Segment Start: Records to use
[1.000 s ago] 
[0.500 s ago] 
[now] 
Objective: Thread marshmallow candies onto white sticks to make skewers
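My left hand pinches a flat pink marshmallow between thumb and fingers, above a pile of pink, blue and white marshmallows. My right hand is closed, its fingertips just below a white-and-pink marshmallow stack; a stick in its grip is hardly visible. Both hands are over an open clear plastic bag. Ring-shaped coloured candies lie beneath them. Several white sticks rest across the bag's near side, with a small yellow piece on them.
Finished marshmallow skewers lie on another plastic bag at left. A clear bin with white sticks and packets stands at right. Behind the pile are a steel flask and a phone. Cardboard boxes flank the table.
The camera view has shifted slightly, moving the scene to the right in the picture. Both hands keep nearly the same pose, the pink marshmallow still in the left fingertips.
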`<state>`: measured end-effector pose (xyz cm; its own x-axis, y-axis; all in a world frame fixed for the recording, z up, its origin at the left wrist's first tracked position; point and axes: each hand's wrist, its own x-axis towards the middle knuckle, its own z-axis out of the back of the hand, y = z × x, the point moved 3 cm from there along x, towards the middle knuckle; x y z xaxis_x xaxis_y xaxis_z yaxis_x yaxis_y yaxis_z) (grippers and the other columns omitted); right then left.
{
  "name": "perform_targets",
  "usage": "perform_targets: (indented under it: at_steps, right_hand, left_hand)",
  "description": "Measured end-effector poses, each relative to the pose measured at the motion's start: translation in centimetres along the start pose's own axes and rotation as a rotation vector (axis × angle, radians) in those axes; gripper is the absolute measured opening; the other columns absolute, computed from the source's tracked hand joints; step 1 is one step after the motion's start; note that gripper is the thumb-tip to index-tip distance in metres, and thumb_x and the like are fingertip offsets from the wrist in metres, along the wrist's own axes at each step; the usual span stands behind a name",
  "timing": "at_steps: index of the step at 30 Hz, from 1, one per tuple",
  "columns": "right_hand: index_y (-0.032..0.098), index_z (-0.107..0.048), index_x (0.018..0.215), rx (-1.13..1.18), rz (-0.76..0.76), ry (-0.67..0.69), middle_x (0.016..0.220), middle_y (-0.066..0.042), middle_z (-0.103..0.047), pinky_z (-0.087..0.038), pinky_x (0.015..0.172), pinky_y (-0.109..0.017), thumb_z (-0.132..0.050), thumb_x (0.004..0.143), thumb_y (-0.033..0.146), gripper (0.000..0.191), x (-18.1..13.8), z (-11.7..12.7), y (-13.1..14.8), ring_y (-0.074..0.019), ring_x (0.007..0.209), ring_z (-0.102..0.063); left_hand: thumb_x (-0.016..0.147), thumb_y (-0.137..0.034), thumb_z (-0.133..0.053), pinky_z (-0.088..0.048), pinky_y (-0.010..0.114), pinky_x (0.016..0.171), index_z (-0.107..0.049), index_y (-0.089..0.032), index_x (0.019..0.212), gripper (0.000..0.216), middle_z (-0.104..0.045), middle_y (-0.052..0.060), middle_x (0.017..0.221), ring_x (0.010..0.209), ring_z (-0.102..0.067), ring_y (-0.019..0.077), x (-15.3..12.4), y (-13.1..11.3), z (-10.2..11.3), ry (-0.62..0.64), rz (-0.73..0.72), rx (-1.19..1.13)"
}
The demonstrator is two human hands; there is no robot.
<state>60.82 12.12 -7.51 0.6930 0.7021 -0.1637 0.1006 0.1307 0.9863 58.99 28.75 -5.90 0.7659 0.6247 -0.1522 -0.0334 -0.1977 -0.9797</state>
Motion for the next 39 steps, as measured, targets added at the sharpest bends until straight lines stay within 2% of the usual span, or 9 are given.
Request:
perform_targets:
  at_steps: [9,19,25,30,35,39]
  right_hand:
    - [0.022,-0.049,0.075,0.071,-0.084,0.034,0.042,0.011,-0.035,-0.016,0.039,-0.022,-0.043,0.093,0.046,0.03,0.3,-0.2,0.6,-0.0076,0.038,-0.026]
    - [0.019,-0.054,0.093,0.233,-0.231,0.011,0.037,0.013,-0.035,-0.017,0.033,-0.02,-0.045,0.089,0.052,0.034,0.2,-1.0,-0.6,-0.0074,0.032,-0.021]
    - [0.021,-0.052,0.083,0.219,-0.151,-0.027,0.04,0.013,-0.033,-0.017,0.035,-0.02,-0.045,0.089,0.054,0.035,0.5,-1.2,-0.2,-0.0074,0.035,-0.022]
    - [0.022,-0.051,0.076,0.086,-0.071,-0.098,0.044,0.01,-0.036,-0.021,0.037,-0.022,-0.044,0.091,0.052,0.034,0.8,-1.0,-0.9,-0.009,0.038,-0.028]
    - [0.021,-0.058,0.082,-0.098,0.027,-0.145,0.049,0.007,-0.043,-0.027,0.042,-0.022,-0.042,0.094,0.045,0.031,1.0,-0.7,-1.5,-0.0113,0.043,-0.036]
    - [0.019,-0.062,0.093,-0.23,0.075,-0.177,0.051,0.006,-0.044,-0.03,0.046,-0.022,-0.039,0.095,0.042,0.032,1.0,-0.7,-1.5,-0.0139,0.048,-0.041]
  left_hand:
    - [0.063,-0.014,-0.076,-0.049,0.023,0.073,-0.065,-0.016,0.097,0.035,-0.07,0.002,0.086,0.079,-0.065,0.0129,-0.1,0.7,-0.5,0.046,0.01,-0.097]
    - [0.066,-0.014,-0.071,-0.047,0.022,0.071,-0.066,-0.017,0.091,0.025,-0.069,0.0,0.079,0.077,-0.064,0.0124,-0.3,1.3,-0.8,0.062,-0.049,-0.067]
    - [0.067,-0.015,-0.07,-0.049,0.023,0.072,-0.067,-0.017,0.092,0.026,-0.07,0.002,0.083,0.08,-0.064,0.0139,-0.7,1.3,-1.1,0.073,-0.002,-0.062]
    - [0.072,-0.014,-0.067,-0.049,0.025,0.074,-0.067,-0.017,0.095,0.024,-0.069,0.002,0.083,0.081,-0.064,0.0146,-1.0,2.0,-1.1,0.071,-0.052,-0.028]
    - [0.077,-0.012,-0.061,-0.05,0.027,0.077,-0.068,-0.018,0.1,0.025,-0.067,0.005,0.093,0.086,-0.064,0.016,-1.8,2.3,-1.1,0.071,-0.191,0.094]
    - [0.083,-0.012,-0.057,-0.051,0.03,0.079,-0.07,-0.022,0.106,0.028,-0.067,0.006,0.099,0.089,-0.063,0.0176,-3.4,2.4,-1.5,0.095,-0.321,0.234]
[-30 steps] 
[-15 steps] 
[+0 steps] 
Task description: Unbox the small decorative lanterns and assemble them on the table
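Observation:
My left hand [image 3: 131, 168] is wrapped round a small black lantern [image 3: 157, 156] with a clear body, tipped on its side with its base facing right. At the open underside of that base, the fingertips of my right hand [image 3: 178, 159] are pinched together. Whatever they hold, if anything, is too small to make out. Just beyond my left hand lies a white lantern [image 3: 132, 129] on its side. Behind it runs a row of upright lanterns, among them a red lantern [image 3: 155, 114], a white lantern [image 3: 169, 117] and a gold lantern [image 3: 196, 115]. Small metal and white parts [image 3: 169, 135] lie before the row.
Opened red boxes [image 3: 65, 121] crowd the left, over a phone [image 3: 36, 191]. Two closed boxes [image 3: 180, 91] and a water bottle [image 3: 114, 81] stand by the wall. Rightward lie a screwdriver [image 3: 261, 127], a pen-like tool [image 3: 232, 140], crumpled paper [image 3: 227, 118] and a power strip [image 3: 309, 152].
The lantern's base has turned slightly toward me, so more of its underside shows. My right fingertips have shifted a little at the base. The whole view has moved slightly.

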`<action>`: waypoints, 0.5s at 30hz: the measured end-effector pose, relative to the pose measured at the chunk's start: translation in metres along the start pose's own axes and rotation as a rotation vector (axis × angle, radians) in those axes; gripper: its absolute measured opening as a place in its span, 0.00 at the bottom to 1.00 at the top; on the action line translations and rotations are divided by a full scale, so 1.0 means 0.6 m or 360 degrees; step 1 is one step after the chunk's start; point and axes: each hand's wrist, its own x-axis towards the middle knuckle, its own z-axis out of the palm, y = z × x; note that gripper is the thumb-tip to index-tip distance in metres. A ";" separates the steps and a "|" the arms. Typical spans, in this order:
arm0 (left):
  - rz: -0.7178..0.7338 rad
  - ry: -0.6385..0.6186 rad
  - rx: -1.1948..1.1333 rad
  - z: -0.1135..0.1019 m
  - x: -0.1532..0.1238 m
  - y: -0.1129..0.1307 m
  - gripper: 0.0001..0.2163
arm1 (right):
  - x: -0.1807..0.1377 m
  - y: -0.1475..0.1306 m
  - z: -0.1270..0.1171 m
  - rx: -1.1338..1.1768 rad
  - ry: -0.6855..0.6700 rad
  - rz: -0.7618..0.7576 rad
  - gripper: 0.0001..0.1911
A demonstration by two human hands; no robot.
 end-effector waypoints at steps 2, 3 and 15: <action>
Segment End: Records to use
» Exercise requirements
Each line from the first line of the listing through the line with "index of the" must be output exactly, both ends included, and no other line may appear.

» The completed task
[1.000 s ago] 
[0.500 s ago] 
[now] 
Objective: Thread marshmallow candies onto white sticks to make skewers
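My left hand pinches a flat pink marshmallow between thumb and fingers, above a pile of pink, blue and white marshmallows. My right hand is closed, its fingertips just below a white-and-pink marshmallow stack; a stick in its grip is hardly visible. Both hands are over an open clear plastic bag. Ring-shaped coloured candies lie beneath them. Several white sticks rest across the bag's near side, with a small yellow piece on them.
Finished marshmallow skewers lie on another plastic bag at left. A clear bin with white sticks and packets stands at right. Behind the pile are a steel flask and a phone. Cardboard boxes flank the table.
The camera view has shifted slightly, moving the scene to the right in the picture. Both hands keep nearly the same pose, the pink marshmallow still in the left fingertips.
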`<state>`: measured end-effector pose (xyz cm; its own x-axis, y-axis; all in a world frame fixed for the recording, z up, its origin at the left wrist's first tracked position; point and axes: each hand's wrist, its own x-axis towards the middle knuckle, its own z-axis out of the back of the hand, y = z × x, the point moved 3 cm from there along x, towards the middle knuckle; x y z xaxis_x xaxis_y xaxis_z yaxis_x yaxis_y yaxis_z) (grippers and the other columns omitted); right then left.
{
  "name": "perform_targets",
  "usage": "perform_targets: (indented under it: at_steps, right_hand, left_hand)",
  "description": "Measured end-effector poses, each relative to the pose measured at the motion's start: translation in centimetres along the start pose's own axes and rotation as a rotation vector (axis × angle, radians) in those axes; gripper is the absolute measured opening; the other columns absolute, computed from the source's tracked hand joints; step 1 is one step after the motion's start; note that gripper is the thumb-tip to index-tip distance in metres, and thumb_x and the like are fingertip offsets from the wrist in metres, along the wrist's own axes at each step; the usual span stands behind a name",
  "timing": "at_steps: index of the step at 30 Hz, from 1, one per tuple",

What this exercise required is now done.